At the time of that short, brutal war I remember there were many calls for NATO to intervene and a tremendous amount of frustration that the Allies did not. But a French colleague pointed out to those of us assembled in my division — we were short-staffed during the August holidays — that NATO’s contribution at that point was not to inflame the situation but to defuse it. The European Union, led by French President Nicholas Sarkozy, led the political charge to end the war within a week.
I remember a little-noted post scriptum to that war — NATO’s inadvertent (I think) contribution — that may be useful to keep in mind in this crisis. That was the introduction of the NATO Standing Maritime Group 1 into the Black Sea after fighting had ended. SMG1 entered the Black Sea on a planned and routine patrol — either it was deliberately allowed into this highly primed theater or nobody thought to turn it back — and the Russian reaction was hysterical.
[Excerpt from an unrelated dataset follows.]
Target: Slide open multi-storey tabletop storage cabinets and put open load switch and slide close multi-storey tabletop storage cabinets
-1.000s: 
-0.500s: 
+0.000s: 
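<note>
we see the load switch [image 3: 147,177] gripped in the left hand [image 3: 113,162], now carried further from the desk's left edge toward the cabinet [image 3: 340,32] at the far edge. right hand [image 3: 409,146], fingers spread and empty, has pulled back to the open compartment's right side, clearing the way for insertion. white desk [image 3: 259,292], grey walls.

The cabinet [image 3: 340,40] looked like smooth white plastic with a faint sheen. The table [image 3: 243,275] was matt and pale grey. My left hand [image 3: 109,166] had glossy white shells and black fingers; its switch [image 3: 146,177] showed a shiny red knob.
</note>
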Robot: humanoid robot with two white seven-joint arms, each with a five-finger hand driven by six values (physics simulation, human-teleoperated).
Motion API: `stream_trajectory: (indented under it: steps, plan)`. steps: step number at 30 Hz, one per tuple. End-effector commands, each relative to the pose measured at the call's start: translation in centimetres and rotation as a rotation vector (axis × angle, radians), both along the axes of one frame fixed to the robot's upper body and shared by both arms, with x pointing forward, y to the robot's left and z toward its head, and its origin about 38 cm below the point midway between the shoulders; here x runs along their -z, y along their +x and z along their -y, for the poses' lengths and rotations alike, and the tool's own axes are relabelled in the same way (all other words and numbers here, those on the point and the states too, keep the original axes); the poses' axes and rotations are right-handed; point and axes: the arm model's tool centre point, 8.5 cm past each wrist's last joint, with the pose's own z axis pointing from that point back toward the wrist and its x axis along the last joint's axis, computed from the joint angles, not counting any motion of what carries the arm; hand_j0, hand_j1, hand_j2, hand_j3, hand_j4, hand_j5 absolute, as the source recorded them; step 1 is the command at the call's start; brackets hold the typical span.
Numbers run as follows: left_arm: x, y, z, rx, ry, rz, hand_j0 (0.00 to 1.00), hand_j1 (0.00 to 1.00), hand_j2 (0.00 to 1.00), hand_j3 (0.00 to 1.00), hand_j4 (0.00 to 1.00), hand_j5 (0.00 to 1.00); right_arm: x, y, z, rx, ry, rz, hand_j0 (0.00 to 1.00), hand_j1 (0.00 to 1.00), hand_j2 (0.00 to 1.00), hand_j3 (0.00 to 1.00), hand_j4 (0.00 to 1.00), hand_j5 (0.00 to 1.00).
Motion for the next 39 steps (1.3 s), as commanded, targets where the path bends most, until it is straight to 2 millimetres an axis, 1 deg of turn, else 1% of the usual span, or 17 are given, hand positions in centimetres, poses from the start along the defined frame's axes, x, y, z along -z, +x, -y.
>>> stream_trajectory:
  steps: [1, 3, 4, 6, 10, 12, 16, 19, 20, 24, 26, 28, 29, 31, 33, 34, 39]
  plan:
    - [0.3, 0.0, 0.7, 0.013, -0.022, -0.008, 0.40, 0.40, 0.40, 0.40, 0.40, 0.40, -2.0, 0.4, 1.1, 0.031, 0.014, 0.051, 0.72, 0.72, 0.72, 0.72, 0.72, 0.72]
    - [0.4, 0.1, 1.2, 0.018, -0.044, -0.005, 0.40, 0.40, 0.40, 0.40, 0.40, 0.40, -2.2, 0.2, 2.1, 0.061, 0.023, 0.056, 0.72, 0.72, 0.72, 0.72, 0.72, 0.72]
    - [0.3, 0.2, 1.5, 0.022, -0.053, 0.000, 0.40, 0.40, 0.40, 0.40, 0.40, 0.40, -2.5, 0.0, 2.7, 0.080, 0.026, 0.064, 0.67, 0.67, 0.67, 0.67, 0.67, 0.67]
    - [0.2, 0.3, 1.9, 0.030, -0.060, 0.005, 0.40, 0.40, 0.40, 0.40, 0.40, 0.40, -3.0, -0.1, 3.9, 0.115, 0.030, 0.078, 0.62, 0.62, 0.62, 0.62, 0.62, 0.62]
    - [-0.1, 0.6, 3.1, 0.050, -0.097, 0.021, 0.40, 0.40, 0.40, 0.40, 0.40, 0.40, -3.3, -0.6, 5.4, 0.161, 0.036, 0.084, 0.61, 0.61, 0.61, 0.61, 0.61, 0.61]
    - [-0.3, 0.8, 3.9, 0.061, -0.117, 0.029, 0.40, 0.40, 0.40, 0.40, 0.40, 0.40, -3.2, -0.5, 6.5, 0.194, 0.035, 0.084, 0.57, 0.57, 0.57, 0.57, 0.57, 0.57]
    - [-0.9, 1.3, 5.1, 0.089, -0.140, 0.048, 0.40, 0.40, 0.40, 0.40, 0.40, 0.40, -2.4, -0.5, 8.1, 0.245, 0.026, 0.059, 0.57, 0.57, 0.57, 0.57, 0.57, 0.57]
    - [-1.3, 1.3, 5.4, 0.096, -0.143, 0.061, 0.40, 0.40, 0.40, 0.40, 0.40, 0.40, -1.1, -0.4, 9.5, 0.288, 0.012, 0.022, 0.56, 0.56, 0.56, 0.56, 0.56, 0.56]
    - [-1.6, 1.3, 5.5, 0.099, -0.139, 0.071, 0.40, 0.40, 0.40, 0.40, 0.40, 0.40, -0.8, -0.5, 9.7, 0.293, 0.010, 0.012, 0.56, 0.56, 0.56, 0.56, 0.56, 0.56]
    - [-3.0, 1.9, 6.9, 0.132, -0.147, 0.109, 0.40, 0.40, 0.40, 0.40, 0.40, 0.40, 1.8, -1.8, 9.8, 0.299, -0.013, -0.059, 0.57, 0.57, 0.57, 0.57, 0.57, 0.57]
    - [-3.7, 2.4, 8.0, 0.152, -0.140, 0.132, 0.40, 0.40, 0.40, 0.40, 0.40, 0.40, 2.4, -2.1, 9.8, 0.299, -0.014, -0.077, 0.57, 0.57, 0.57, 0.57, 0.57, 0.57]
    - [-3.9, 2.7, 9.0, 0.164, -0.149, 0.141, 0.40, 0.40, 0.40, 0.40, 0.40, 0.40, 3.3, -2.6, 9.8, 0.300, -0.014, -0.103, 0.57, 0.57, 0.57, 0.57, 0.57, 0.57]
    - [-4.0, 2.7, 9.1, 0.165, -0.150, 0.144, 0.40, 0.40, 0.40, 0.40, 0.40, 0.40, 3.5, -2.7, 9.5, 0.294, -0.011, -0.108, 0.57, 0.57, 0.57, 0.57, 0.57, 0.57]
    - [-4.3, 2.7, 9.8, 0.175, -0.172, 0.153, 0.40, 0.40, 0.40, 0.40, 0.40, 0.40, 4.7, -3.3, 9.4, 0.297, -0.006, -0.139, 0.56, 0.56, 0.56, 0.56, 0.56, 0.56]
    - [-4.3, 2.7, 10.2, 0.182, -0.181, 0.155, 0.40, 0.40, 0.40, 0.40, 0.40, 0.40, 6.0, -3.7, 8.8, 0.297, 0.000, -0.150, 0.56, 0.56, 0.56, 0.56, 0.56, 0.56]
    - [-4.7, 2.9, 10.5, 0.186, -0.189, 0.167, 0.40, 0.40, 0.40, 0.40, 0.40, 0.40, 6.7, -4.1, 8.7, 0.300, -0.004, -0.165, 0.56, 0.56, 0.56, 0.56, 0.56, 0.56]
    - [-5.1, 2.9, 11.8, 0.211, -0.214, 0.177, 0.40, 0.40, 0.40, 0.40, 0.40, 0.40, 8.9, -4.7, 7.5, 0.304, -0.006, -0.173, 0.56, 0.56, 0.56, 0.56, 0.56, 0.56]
After the Russians sank the small Georgian fleet and basically did what they wanted across the country, SMG1 fundamentally altered the force dynamic in the theater. SMG1 really got the Russians’ attention, and it suggests to me that Moscow will never pick a fight with an equal or superior adversary if it can avoid it.
It’s probably obvious, but an excellent commentary by Radio Free Europe/Radio Liberty noted that the territorial grab in Crimea is not an isolated action but opens a second political front for Moscow. The revolution in Kiev was a green light to similarly minded activists in Moscow that thuggish regimes have their weaknesses, especially if the military can be sidelined. By mobilizing the armed forces against Ukraine, Russia both moved to crush the nascent west-leaning government in Kiev and communicated clearly to the domestic Russian opposition what consequences would follow for attempting to duplicate what happened there in Moscow.
This action also plays into the Kremlin’s interests by forcing our eyes off of other crises where it has waning influence, like Syria and Iran. Moscow can continue to back its client state and Damascus can destroy its internal opposition and rebellion (and weaken its neighbors with refugees) while we are diverted by Ukraine and Crimea. But we are powerful enough not to be distracted and must continue to pressure Syria and Iran while also resolving the crisis in Ukraine.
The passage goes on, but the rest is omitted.